The relevance of Gore’s beach front property escapes me. perhaps its a ‘dog whistle’ thing?
I think I agree with Dean and Houston’s implied conclusion from this research; that SLR will be within the bounds of engineering adaption.
I suspect that extravagant amounts of that capability may be expended on Gore’s and others’ beach front property. I am not convinced all the cost will be carried by the owners.

izen
July 22, 2011 4:19 pm

@- Dave Wendt says:
July 22, 2011 at 12:16 pm
“I would suggest that the record is almost completely clear that climate change that made the climate colder has indeed been catastrophic, but subsequent warming periods from those low points were generally seen as positive developments.
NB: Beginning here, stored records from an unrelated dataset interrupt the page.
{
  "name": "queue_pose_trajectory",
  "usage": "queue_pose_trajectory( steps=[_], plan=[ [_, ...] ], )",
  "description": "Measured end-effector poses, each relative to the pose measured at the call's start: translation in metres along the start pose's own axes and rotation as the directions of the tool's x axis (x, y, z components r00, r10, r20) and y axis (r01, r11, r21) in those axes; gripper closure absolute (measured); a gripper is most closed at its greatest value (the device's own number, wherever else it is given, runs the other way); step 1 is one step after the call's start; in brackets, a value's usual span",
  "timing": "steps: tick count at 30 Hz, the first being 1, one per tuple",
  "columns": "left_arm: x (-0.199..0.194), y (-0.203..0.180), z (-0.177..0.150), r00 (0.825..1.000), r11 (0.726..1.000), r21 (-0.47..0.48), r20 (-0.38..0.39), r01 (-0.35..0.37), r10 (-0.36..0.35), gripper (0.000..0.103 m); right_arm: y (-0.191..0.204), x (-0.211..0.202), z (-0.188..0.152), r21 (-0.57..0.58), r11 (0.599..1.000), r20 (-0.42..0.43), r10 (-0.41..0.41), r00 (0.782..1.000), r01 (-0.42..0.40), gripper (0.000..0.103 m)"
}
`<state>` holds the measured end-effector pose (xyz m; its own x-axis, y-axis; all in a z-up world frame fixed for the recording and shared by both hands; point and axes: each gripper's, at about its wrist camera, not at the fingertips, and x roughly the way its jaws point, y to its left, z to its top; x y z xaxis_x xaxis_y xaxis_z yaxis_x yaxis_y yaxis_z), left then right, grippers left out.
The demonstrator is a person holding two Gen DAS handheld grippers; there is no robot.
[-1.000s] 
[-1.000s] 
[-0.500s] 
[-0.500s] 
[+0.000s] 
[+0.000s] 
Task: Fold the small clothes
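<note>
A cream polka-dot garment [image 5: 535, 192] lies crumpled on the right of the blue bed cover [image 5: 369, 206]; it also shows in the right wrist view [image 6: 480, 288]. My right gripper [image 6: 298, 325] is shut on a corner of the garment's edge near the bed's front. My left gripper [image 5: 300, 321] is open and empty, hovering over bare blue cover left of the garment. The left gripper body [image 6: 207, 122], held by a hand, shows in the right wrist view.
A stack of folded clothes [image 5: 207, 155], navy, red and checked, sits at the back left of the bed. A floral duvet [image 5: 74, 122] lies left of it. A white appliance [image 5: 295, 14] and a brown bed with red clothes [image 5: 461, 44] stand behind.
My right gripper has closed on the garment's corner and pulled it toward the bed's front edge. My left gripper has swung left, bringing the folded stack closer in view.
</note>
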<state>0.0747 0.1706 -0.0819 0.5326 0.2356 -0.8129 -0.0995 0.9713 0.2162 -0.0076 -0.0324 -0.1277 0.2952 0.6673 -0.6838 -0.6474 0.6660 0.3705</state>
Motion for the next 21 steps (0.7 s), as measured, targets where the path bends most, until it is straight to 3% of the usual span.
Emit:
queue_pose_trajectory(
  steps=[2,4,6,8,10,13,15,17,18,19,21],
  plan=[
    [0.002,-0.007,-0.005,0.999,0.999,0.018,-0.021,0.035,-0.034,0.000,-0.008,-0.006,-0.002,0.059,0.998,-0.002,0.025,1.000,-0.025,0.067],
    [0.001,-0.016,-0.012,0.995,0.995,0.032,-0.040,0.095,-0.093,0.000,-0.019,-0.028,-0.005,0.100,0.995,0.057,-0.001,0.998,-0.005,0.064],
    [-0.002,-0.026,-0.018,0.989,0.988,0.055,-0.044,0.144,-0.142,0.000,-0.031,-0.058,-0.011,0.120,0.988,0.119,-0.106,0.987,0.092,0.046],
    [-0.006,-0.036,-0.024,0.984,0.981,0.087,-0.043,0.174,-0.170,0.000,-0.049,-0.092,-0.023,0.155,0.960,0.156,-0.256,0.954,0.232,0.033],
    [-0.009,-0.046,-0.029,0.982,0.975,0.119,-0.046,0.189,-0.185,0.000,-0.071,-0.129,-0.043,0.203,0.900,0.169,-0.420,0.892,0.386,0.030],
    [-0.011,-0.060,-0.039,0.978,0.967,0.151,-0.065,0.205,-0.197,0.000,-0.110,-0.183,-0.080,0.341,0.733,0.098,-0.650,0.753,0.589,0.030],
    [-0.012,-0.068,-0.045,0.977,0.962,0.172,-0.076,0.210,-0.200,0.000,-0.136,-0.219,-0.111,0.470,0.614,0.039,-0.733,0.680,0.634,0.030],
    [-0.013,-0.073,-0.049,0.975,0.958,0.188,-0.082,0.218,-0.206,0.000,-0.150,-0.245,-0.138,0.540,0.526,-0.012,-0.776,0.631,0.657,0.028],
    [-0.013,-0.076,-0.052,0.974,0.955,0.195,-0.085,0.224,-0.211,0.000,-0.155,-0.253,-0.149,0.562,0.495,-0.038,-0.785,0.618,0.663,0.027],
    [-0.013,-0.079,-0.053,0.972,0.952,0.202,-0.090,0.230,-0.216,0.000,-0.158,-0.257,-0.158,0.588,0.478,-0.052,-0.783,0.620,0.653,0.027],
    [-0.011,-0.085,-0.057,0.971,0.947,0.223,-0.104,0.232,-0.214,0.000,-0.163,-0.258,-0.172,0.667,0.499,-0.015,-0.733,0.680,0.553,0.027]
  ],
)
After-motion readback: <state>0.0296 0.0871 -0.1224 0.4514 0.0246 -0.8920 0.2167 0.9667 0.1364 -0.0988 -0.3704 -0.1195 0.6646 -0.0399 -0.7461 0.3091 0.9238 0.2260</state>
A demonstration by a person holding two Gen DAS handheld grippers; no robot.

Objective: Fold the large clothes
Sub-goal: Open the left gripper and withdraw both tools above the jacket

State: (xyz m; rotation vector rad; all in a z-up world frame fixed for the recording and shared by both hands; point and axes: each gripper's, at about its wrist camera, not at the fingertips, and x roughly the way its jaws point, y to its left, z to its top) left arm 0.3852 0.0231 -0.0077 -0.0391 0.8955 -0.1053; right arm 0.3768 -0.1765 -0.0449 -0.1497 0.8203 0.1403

I would point out that prior to the IPCC the “Medieval Climate Anomaly” was called the “Medieval Climate Optimum” for most of my life and similarly for the other high points on the curve.”
The term ‘Medieval climate Optimum’ was a Eurocentric term for a period that was not synchronous with other warm peaks over the last thousand years – try finding matching peaks in opposite hemispheres –
http://pages.science-skeptical.de/MWP/MedievalWarmPeriod.html
Its clear that the Medieval warm climate peak is ambiguous in its timing, magnitude and duration. In some regions it may have triggered drought and problems for large societies.
But by all means detail the start and duration of the Medieval optimum and why the climate was a benefit rather than political/technical changes- and for whom. I suspect not all gained the same benefit.
For instance in the Roman warm period it might be claimed Rome benefited from greater agricultural productivity, although I am not sure the dates support that. However Rome’s gain was at the expense of Etruscan, Celtic and ME cultures.
And any warmth during the Minoan warm period would not be a factor for the success of the Minoans.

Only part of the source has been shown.